Zu all dem kommt noch ein Rückgang der Zahl der Touristen in der Schweiz in diesem Jahr von 5%. Diese Tatsache bedeutet für die Messerschmiede Wenger auch einen Umsatzrückgang von 5%.

Gesamthaft ist der lukrative Markt des beliebten Taschenmessers insgesamt um rund einen Viertel eingebrochen. Nicht eingerechnet ist hier, dass auch der einheimische Markt rückläufig ist.

Wenger und Victorinox sind auch die beiden Lieferanten für die Schweizer Armee. Dort wird das “richtige” Armeemesser gebraucht. Allerdings, die Bestände werden im Rahmen der Reorganisation der Schweizer Armee (Armee 21) von 600’000 auf 400’000 Armeeangehörige verringert. Somit braucht es auch weniger Messer.

Alte Zeiten kommen nicht wieder

Damit sei nicht gesagt, dass sich keine Schweizer Armeemesser mehr verkaufen. Im Flughafen von Genf werden die Reisenden auf Merkblättern darauf aufmerksam gemacht, dass die Passagiere Messer mit kleiner Schneide (weniger als 6 cm) im Handgepäck mitführen dürfen. Bedingung: Es muss sich um einen Direktflug handeln.

Im Verkaufsgeschäft “Coutellerie du Mont-Blanc” in Genf relativiert eine Verkäuferin das Geschäft rund um das Schweizer Traditionsmesser: “Es stimmt, in unserem Geschäft direkt im Flughafen gingen die Verkäufe tatsächlich stark zurück. Aber in der Ladenstrasse im Flughafengelände verkaufen wir das Messer weiterhin gut.”

Zwei Drittel der Kundschaft seien Ausländer. “Sie legen jetzt halt das Messer im Geschenkkarton in ihr Reisegepäck, das sie am Flughafen aufgeben”, sagt die Verkäuferin.

“Klar geben wir die Hoffnung nicht auf”, sagt Wenger-Direktor Moritz Cachot. Er glaubt aber nicht daran, dass die “guten alten Zeiten” des Schweizer Armeemessers je wieder kommen.

Dafür gebe es psychologische Barrieren: “Der böse Geist der Gewalt all der Attentate der letzten Jahre liegt über dem Messer. Es hat einen Teil der Anziehungskraft verloren, weil es nun auch als Waffe betrachtet wird.”

Warten auf Weihnachten

In Ibach, wo Victorinox rund 950 Personen beschäftigt, hat man reagiert und passt die Strategie an. Mehr und mehr wird der Akzent weg vom Armeemesser hin zu Uhren und anderen Souvenirs “made in Switzerland” gelegt.

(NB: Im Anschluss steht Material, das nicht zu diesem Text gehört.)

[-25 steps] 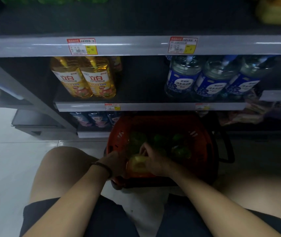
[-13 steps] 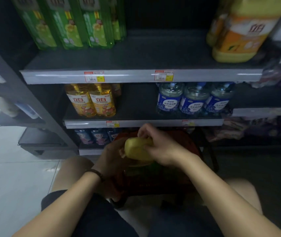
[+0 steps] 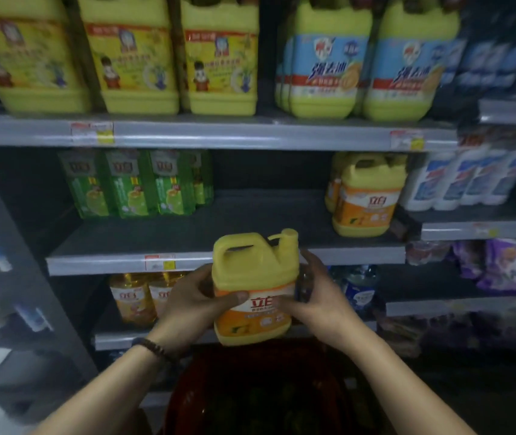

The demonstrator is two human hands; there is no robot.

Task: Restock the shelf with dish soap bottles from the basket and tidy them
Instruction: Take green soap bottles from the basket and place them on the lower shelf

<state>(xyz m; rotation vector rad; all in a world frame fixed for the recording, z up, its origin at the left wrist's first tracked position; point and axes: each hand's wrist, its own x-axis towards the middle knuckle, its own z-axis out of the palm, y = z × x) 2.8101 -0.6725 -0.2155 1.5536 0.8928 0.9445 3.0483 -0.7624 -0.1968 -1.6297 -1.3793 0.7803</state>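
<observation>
A yellow dish soap jug (image 3: 255, 290) is held upright in the air above the red basket (image 3: 179, 391). It is just in front of the lip of the middle shelf (image 3: 250, 215) and is not yet rested on it. The jug is clasped from both sides. The left hand (image 3: 197, 301) is curled round its left flank with the thumb laid across the orange label. The right hand (image 3: 316, 296) is wrapped round its right flank, with the thumb likewise on the front.

This two-sided grip is probably chosen because the jug looks full and heavy. The handle and spout are also kept on top by it, and the label is kept facing outward, as it should be for display.

A wide bare stretch of shelf is seen between the green bottles (image 3: 131, 186) on the left and the matching orange-labelled jugs (image 3: 366, 202) on the right. The space beside those jugs is judged to be the intended place, so that like is kept with like. What is left in the basket cannot be made out in the dim light.
</observation>
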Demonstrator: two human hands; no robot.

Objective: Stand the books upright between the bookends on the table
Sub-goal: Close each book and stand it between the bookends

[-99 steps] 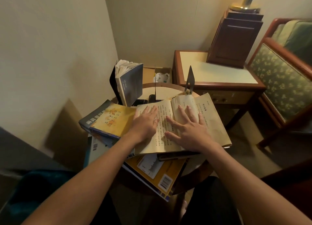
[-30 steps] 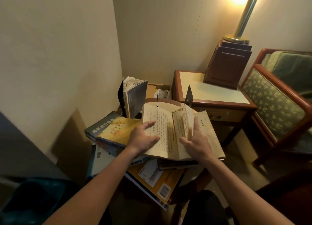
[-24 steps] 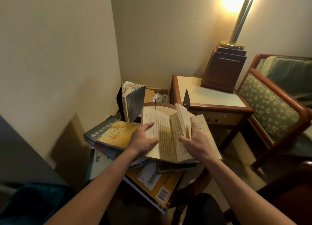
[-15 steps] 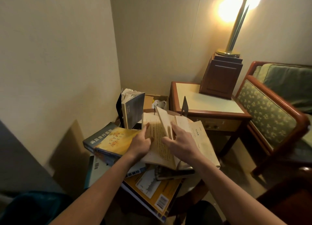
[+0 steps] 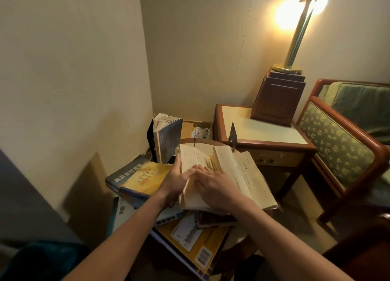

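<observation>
Atop the piled books [image 5: 143, 181], the left hand [image 5: 176, 182] gripped one raised half of the open book [image 5: 242, 175]; the right hand [image 5: 217, 189] lay flat on its pages.

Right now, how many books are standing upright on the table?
1: the grey book at the back left. The open book and the stacked books in front are not standing; none seems hidden.

A yellowed open book [image 5: 242, 175] lay on a heap of flat books [image 5: 145, 178], its left half lifted; a grey book [image 5: 168, 137] stood upright against the black bookend [image 5: 150, 137], the other bookend [image 5: 232, 133] well apart
</observation>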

Bei Wenger setzt man wieder vermehrt auf den einheimischen Markt, stellt Haushaltmesser her und hofft, die Konjunktur werde sich erholen. “Die Kurzarbeit im Betrieb erlaubt uns, die Lage neu einzuschätzen ohne Entlassungen vornehmen zu müssen”, sagt Wenger-Chef Cachot gegenüber swissinfo.

Traditionell nehmen die Verkäufe der Taschenmesser im zweiten Semester zu. Vor allem wegen der Feste am Ende des Jahres. Ein aufschlussreicher Testmarkt wird also der Weihnachtsmann 2003 abgeben.